Dicen los investigadores que ahora el riesgo de fallecer en un hospital público es bastante alto, causando extrema vulnerabilidad a las personas por la precariedad de las condiciones de atención. La mayor parte de los establecimientos de salud públicos presentan serio deterioro de sus plantas físicas, no cuentan con suficiente personal y materiales de limpieza, una adecuada disposición de residuos ni suministro regular de agua.
Estas condiciones inadecuadas de saneamiento favorecen infecciones intrahospitalarias y 50% de los hospitales con servicios complejos no cuentan con laboratorios de bacteriología.

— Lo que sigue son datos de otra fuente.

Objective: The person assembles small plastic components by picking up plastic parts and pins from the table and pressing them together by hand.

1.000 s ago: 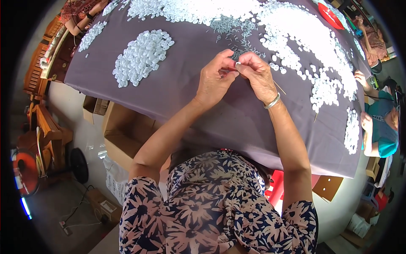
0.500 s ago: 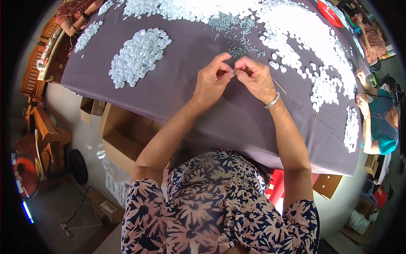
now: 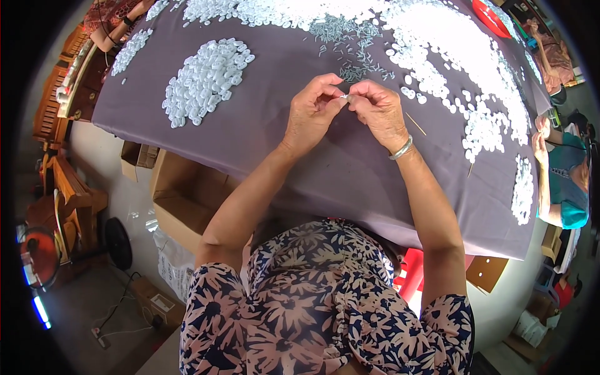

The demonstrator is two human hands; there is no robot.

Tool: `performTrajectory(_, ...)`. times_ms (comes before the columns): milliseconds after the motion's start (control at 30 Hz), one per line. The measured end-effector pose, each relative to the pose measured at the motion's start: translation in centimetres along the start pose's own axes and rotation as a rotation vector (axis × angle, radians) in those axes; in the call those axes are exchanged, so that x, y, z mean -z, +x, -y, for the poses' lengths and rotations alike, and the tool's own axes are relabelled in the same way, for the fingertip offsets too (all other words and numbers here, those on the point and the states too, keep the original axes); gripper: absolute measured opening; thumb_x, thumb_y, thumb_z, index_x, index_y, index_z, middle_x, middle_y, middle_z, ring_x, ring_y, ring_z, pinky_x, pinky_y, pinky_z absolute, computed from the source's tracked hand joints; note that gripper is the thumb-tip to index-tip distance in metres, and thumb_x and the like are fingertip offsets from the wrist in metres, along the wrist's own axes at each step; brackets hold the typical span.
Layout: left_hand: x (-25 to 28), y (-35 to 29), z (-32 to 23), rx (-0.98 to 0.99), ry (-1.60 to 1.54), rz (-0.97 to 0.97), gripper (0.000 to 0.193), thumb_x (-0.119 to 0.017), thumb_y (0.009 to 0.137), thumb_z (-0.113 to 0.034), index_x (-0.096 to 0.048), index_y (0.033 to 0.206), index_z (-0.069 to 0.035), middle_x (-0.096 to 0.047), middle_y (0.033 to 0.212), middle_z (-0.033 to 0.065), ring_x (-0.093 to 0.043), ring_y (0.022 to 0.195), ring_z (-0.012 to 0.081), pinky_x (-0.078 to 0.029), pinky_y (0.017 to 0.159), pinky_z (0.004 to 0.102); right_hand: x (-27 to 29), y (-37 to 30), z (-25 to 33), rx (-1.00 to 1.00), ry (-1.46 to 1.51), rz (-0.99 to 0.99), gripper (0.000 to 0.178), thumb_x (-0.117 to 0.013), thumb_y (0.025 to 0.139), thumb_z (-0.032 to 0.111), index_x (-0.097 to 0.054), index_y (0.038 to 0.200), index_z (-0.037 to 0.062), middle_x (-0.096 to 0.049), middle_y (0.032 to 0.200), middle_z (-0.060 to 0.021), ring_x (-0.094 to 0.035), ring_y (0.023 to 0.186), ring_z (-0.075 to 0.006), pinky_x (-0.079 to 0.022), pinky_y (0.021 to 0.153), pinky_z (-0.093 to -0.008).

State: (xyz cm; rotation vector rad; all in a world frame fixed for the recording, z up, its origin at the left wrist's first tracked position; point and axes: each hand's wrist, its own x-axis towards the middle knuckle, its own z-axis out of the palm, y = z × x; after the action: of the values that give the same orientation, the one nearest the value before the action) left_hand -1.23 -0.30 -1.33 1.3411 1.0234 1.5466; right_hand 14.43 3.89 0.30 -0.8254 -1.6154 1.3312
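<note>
My left hand (image 3: 312, 112) and my right hand (image 3: 379, 109) meet above the table, both pinched closed at the fingertips. Between them is a small white piece (image 3: 344, 97), mostly covered by the fingers. Just beyond my hands lie many small grey pins (image 3: 355, 70) in a loose scatter. A heap of white oval plastic pieces (image 3: 209, 81) sits to the left. More white pieces (image 3: 484, 128) spread across the far side and the right. Beside my right wrist, which wears a silver bangle (image 3: 402, 148), rests a thin tan stick (image 3: 416, 124).
A dark purple-grey cloth (image 3: 350, 181) covers the table. A red tray (image 3: 490, 19) stands far right. Below the left edge is an open cardboard box (image 3: 187, 200). Other people's hands (image 3: 541, 140) work at the right edge; another person's arm (image 3: 115, 34) shows at far left.
My hands have moved slightly away from me, still pinched together. The small white piece shows a little more. The hands of the person at the right edge have come closer together.
</note>
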Motion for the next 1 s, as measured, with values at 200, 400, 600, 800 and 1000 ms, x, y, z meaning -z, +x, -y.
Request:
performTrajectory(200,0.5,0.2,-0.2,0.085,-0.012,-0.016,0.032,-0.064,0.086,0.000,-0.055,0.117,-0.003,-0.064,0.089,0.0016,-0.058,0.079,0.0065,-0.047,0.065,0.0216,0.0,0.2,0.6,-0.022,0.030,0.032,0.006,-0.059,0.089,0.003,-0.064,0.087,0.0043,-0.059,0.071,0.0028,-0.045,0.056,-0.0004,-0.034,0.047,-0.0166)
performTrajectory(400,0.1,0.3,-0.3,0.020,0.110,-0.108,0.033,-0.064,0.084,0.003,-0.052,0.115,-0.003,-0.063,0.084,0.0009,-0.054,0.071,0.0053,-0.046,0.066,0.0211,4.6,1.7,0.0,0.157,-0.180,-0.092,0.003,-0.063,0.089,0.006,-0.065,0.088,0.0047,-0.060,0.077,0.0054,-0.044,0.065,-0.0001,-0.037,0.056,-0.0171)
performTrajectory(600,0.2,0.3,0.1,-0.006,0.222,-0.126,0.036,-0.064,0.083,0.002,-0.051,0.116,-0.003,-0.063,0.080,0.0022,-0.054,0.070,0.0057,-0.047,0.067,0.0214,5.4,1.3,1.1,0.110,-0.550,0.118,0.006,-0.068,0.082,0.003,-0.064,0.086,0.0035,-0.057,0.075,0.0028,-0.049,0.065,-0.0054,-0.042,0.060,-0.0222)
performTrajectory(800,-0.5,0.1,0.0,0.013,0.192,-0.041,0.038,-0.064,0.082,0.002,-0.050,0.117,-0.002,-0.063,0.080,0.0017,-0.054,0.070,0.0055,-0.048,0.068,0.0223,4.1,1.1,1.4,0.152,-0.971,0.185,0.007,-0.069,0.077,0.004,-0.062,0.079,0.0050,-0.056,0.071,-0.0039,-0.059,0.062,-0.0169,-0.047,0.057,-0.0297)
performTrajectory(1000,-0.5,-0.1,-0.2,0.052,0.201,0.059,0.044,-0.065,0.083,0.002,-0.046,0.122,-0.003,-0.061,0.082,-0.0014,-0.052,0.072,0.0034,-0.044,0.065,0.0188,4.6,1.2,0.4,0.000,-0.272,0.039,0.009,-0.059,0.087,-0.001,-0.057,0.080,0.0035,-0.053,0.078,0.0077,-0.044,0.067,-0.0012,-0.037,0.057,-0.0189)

Entre 2017 y 2018 fallecieron 12 niños y adolescentes que se dializaban en el hospital infantil J.M. de los Ríos por infección bacteriana en los tanques de agua y filtros de las unidades.

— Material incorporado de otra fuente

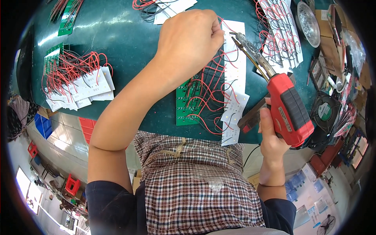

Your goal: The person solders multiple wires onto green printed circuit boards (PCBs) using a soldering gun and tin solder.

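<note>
My right hand (271, 139) grips a red and black soldering gun (290, 111) by its handle. The gun's metal tip points up and left, over white LED strips (236, 74) laid in a column. My left hand (190, 39) is closed in a pinch at the upper left edge of that column; what its fingertips hold is hidden. Beneath my left forearm lie green circuit boards (187, 105), partly covered by the wrist. Red and black wires (211, 92) run from these boards to the white strips.
Wired white strips (92, 86) are heaped at the left of the green table (137, 51). More wired strips (280, 37) lie at the far right, beside a metal bowl (308, 24). A black fan (325, 111) stands right of the soldering gun. Green boards (67, 21) lie far left.
</note>
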### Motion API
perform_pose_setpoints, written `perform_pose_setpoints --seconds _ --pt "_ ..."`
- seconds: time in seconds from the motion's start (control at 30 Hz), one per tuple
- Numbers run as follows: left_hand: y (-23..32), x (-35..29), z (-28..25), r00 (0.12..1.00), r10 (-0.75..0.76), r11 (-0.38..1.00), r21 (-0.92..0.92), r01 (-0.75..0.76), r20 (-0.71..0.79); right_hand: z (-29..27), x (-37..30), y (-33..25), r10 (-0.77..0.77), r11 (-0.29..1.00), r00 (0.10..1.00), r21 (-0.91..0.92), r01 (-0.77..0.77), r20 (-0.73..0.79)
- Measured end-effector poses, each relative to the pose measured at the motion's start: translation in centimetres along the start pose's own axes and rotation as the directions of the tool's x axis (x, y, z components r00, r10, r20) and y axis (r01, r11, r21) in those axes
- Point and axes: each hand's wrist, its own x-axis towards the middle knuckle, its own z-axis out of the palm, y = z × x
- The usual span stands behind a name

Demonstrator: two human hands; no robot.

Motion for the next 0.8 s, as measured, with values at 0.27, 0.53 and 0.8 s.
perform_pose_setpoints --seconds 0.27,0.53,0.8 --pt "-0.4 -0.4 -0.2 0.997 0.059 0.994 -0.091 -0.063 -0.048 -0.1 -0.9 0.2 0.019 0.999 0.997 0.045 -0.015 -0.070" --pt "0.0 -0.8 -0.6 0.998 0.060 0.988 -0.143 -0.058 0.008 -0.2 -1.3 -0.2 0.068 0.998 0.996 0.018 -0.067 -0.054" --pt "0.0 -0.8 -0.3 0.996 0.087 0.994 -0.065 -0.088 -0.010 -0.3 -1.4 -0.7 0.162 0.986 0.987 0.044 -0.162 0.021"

En un año se duplicó el número de muertes infantiles en este hospital, pasando de 79 a 160; las tres primeras causas fueron el shock séptico, la neumonía y la desnutrición.
Entre 2016 y 2018, también fallecieron 147 niños y niñas por bacteria serratia marcescens en el hospital pediátrico Dr. Agustín Zubillaga del estado Lara. De igual modo, entre diciembre de 2017 y febrero de 2018, se denunció la muerte de 112 recién nacidos en la maternidad Santa Ana de Caracas por bacteria klebsiella pneumoniae.
Organizaciones alertas
Este reporte responde a una metodología interdisciplinaria que reunió a múltiples actores informados para compartir, contrastar y fundamentar datos sobre la situación del derecho a la salud en Venezuela, haciendo hincapié en la escala, intensidad y severidad de los daños a la salud y la vida de la población, como consecuencia de los impactos de esta situación sobre las capacidades sanitarias del país. Participaron organizaciones de personas afectadas, profesionales en terrenos, investigadores y académicos, así como organizaciones dedicadas a la defensa del derecho a la salud, quienes realizaron varias sesiones de trabajo a fin de documentar los problemas y eventos más relevantes durante los últimos años, entre ellas están Codevida, Acción Solidaria, AVH-Asociación Venezolana para la Hemofilia, Convite AC, Prepara Familia, Senos Ayuda, Provea, Médicos Unidos de Venezuela (MUV), Defiende Venezuela, Cepaz, Observatorio Venezolano de la Salud. Civilis Derechos Humanos brindó apoyo en la construcción y desarrollo de la metodología de los grupos de trabajo en el marco de su mandato para fortalecer a la sociedad civil en el campo de los derechos humanos.